After finishing my Master’s in Systems Science at PSU, I now have some time to work on my website! Over the next few weeks I’m going to be posting some code and links to past projects. I’d like to start with a project from my Artificial Life class this term - it’s a simple Agent-Based economic model based on a Self-Organized Criticality mechanism. I’ve been interested for a while (since I began my graduate studies, originally in economics) in modeling crisis and crash type behavior. Mainstream economics is still largely devoted to an equilibrium-based perspective that does not fully embrace seeing an economy as a highly dynamic Complex Adaptive System (CAS). There is research going on that does not start with the equilibrium view, and valuable work going on with Agent-Based modeling, which allows us to model a system from the bottom up by specifying the fundamental interactions of the micro-elements in the system instead of only the macro or aggregate behavior (such as the relationship between interest rates and income, for example).

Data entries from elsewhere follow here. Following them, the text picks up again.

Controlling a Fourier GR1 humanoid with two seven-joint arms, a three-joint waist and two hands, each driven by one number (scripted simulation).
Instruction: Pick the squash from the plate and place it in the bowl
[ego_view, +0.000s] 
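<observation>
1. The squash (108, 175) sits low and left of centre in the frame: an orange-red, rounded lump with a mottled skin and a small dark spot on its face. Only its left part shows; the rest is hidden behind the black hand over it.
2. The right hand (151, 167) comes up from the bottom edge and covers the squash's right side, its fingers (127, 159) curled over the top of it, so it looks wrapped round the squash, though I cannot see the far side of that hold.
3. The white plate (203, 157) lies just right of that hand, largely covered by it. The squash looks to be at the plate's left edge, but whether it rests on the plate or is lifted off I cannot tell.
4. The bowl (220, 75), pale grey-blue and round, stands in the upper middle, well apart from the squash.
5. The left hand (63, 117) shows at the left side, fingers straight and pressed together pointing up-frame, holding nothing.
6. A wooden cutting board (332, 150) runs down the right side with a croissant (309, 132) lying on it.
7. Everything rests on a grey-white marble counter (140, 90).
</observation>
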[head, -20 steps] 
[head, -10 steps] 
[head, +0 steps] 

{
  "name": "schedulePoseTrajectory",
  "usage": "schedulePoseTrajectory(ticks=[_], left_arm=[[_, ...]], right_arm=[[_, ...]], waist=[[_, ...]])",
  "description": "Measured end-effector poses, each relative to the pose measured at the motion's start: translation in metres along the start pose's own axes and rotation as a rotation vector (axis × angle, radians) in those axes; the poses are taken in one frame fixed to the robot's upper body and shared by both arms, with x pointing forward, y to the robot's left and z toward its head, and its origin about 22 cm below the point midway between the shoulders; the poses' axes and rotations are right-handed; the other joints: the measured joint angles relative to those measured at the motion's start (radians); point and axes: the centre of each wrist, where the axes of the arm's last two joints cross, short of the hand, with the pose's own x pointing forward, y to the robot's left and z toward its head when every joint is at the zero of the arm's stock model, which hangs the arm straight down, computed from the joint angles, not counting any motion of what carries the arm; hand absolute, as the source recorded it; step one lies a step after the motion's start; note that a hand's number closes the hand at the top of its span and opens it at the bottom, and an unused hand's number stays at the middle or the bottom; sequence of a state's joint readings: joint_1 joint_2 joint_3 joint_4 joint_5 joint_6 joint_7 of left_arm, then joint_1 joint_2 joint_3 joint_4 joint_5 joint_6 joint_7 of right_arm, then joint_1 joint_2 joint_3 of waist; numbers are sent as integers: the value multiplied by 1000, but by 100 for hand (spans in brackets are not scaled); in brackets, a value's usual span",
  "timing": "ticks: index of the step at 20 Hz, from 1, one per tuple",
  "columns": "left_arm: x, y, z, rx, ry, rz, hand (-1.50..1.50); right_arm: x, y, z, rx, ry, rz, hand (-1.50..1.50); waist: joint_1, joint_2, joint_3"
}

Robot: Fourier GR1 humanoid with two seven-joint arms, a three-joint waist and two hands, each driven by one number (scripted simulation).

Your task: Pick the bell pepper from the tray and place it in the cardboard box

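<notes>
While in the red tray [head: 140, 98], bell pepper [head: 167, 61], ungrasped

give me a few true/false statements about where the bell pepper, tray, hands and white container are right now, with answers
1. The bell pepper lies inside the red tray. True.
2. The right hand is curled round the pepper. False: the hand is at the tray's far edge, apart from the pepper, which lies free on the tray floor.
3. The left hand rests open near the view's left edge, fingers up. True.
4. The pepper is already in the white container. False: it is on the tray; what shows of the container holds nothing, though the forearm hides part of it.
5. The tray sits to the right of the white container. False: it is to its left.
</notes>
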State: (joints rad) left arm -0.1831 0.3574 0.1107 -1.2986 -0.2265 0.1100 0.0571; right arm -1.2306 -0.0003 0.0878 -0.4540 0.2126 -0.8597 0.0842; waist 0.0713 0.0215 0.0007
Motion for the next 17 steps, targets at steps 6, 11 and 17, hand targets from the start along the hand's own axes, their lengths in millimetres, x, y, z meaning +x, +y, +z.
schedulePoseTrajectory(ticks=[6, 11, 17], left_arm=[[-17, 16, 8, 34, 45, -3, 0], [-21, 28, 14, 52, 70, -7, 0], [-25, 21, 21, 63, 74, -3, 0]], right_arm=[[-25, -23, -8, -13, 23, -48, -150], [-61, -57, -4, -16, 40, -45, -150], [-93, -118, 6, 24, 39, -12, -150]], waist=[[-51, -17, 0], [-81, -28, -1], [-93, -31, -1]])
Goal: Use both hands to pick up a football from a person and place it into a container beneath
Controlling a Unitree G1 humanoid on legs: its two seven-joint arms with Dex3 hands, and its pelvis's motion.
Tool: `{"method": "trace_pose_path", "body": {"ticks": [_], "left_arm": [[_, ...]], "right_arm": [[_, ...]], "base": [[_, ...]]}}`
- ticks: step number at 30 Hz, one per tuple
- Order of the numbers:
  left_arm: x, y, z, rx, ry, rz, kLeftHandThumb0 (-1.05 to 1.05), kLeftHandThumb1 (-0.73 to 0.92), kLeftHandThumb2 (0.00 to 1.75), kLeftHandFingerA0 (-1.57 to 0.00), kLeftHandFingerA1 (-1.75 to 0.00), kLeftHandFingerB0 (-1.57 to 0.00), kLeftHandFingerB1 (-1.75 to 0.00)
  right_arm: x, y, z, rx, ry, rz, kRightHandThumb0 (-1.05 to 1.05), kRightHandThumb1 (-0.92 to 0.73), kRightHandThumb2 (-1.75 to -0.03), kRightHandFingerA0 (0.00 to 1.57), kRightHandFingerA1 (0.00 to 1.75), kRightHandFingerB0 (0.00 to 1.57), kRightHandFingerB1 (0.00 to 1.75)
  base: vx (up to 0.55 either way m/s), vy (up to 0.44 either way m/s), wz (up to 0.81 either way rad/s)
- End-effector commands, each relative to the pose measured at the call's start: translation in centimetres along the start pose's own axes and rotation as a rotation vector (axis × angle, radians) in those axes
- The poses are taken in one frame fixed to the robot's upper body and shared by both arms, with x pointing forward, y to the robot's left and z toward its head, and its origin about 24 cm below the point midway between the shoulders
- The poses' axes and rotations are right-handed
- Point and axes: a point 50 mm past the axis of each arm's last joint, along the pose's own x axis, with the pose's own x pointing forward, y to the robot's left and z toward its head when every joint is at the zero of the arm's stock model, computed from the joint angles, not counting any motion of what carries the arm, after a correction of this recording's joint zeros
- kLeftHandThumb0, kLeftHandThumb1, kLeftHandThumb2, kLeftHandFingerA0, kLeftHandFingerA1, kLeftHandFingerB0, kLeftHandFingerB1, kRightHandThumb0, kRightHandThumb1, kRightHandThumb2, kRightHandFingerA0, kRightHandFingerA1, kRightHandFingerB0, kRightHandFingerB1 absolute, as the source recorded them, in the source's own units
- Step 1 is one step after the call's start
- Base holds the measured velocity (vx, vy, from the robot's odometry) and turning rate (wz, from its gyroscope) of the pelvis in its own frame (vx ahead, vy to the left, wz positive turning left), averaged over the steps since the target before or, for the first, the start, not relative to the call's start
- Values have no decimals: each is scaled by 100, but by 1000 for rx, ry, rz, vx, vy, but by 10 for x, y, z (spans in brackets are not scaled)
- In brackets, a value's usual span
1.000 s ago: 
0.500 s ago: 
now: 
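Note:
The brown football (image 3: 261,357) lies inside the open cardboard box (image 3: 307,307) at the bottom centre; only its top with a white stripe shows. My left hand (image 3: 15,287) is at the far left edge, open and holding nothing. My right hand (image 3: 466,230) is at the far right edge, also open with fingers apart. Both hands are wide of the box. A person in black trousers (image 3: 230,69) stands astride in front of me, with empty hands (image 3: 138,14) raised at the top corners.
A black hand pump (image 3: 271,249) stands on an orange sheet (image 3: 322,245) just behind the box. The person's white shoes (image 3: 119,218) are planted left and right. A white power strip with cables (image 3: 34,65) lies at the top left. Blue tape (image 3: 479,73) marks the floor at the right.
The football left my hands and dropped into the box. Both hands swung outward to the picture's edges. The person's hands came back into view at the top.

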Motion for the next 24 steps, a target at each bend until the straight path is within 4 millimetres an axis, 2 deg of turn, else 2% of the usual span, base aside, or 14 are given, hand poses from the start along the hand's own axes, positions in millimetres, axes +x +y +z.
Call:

Self-Organized Criticality is a very powerful idea which originated from statistical physics but has found wide application in many diverse areas. The idea of SOC is that certain complex systems self-organize to a ‘critical’ state in which the behavior is maintained in a region of complex unpredictable behavior. SOC seems to explain, for example, the statistical distribution of such natural events as earthquakes which follow a power-law distribution as in the Gutenberg-Richter Law. SOC seems to hold promise for, among other things, perhaps better explaining the dynamics of crashes and other difficult to predict economic events which are not adequately explained by existing models in the field.
I built an ABM in mesa (the python package for agent-based modeling) that uses a criticality mechanism to generate interesting income behavior even in the presence of fixed demand. This is just the start to a large goal of building a robust economic model using criticality, which includes multiple mechanisms of interest (price mechanism, labor market, etc.) and which incorporates machine learning techniques to give a richer picture of how agent interactions yield larger macroeconomic patterns.
There’s much more to do with this model in the future, but this is a start. Next I’ll put together a small Jupyter notebook which explains the model behavior and shows a few results.